What is being asked:
All of the data that follows is to be written out exactly, with images excluded.
########################################
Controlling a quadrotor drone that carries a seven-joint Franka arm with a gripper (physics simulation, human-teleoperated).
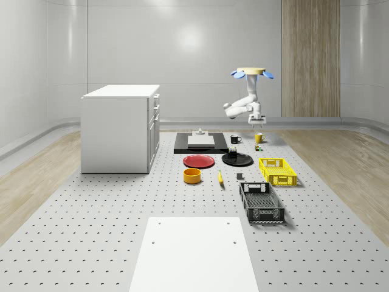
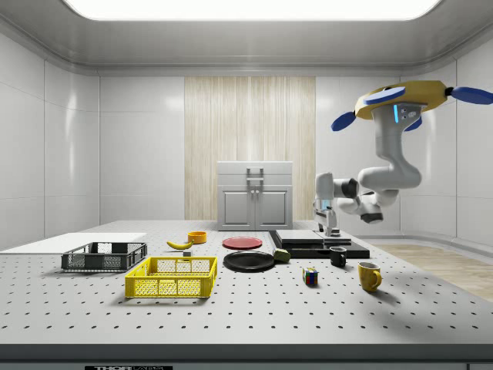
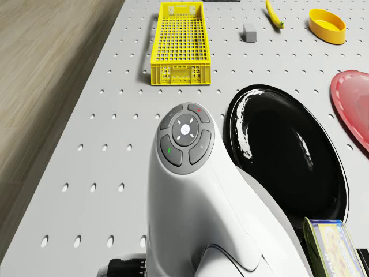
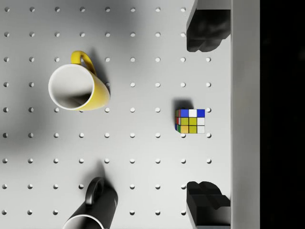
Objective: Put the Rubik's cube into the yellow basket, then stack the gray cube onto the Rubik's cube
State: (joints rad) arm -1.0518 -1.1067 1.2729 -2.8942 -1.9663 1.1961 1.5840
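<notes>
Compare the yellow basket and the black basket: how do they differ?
The yellow basket is bright yellow; the black basket is dark. In the whole-scene view the yellow basket lies farther back, nearer the black plate, and the black basket nearer the white sheet. Both are rectangular, mesh-walled, apparently empty, and rest flat on the table.
</notes>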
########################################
Exercise response:
Controlling a quadrotor drone that carries a seven-joint Franka arm with a gripper (physics simulation, human-teleoperated).
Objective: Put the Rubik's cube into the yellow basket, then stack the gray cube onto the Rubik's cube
State: (joints rad) arm -1.0518 -1.1067 1.2729 -2.8942 -1.9663 1.1961 1.5840
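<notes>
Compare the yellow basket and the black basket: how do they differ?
The yellow basket is bright yellow; the black basket is dark. In the whole-scene view the yellow basket lies farther back, nearer the black plate, and the black basket nearer the white sheet. Both are rectangular, mesh-walled, apparently empty, and rest flat on the table.
</notes>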

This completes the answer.